··· SUPPLIED MATERIAL

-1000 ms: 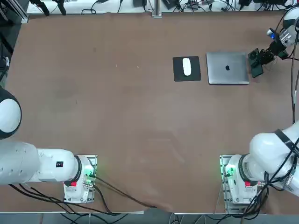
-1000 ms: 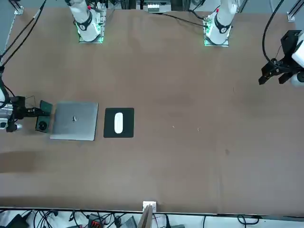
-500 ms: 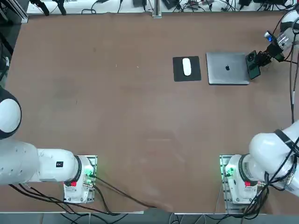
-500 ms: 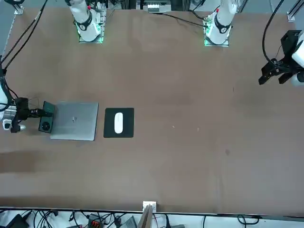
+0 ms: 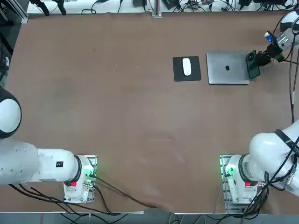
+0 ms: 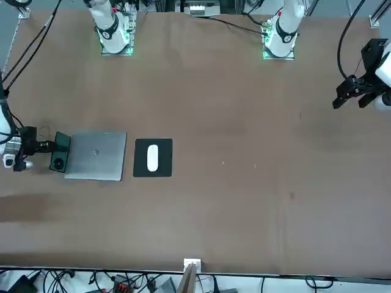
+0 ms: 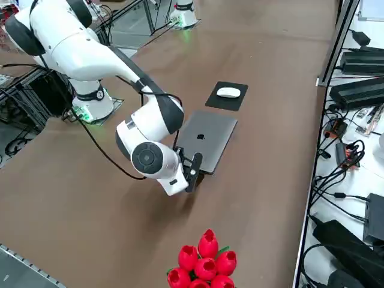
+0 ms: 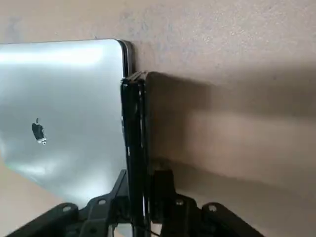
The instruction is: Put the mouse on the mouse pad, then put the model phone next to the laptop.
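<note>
While the mouse (image 5: 186, 66) lies on the mouse pad (image 5: 187, 74) just beside the laptop (image 5: 227, 68), we see the right gripper (image 5: 259, 59) at the laptop's other side, its fingers closed on the model phone (image 5: 252, 65), which stands on edge against the laptop's side.
</note>
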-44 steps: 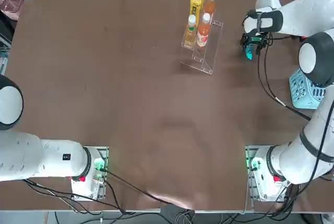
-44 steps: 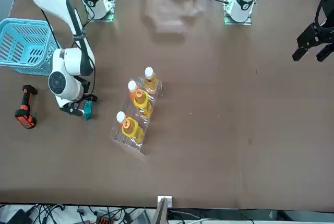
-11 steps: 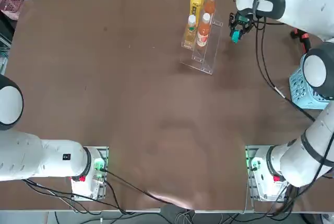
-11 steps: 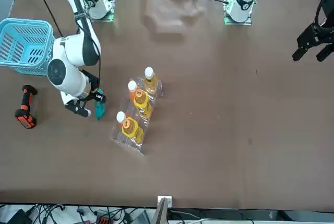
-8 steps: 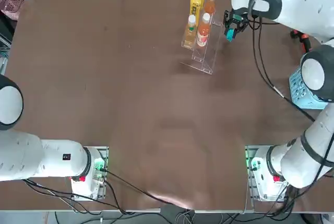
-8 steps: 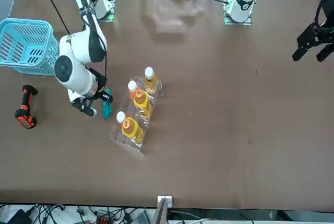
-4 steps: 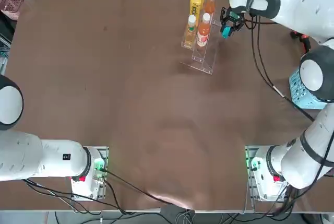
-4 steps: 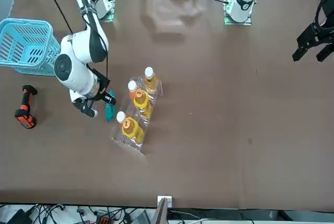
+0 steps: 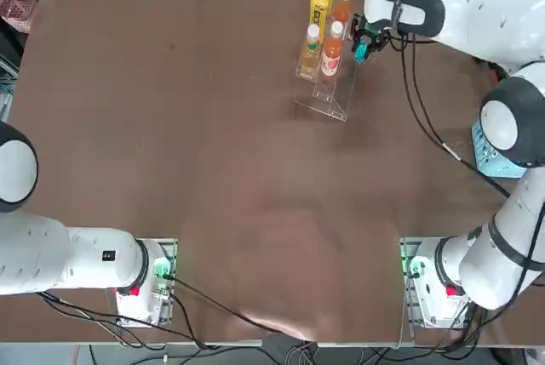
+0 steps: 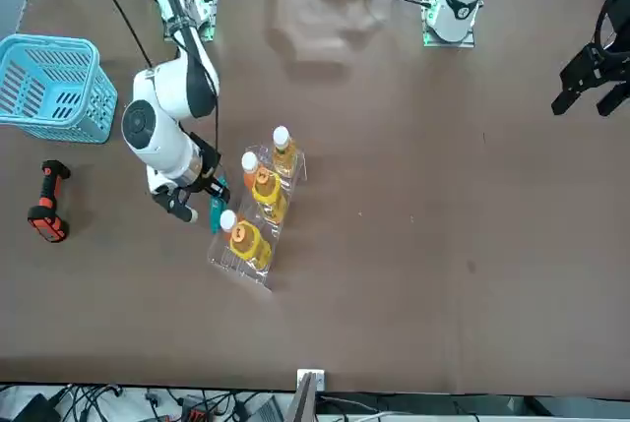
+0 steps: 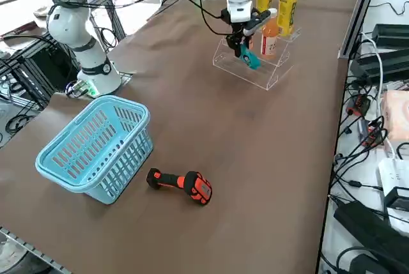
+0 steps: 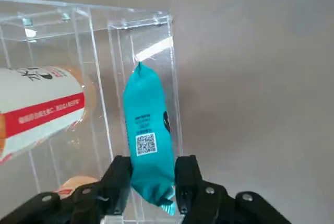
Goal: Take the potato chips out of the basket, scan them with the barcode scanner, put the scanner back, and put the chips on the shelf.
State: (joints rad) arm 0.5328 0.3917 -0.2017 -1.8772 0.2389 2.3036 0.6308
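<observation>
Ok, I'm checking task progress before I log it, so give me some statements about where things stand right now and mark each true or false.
1. The right gripper is shut on the potato chips. True.
2. The chips already lie flat on the shelf. False: they hang in the gripper beside the shelf's lowest tier.
3. The barcode scanner lies on the table next to the basket. True.
4. The basket holds bottles. False: the bottles stand on the shelf.

Counts: four bottles (image 9: 331,48) on one shelf (image 9: 328,93); one chips packet (image 12: 148,135), one basket (image 11: 94,148), one scanner (image 11: 181,183).
</observation>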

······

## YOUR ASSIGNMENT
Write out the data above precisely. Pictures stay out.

## RESULT FOR THIS EXERCISE
-1000 ms: 
-1000 ms: 
-500 ms: 
-500 ms: 
+0 ms: 
+0 ms: 
+0 ms: 
+0 ms: 
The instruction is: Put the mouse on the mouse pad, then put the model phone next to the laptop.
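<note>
While the mouse (image 5: 186, 66) lies on the mouse pad (image 5: 187, 74) just beside the laptop (image 5: 227, 68), we see the right gripper (image 5: 259, 59) at the laptop's other side, its fingers closed on the model phone (image 5: 252, 65), which stands on edge against the laptop's side.
</note>
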-44 steps: 
-44 steps: 
-11 steps: 
-11 steps: 
-8 steps: 
-8 steps: 
-4 steps: 
-4 steps: 
+0 steps: 
+0 steps: 
+0 steps: 
+0 steps: 
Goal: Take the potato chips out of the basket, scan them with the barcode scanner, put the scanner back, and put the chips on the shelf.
State: (joints rad) arm 0.5328 0.3917 -0.2017 -1.8772 0.2389 2.3036 0.6308
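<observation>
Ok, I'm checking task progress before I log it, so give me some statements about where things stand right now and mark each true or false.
1. The right gripper is shut on the potato chips. True.
2. The chips already lie flat on the shelf. False: they hang in the gripper beside the shelf's lowest tier.
3. The barcode scanner lies on the table next to the basket. True.
4. The basket holds bottles. False: the bottles stand on the shelf.

Counts: four bottles (image 9: 331,48) on one shelf (image 9: 328,93); one chips packet (image 12: 148,135), one basket (image 11: 94,148), one scanner (image 11: 181,183).
</observation>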

That finishes the answer to the exercise.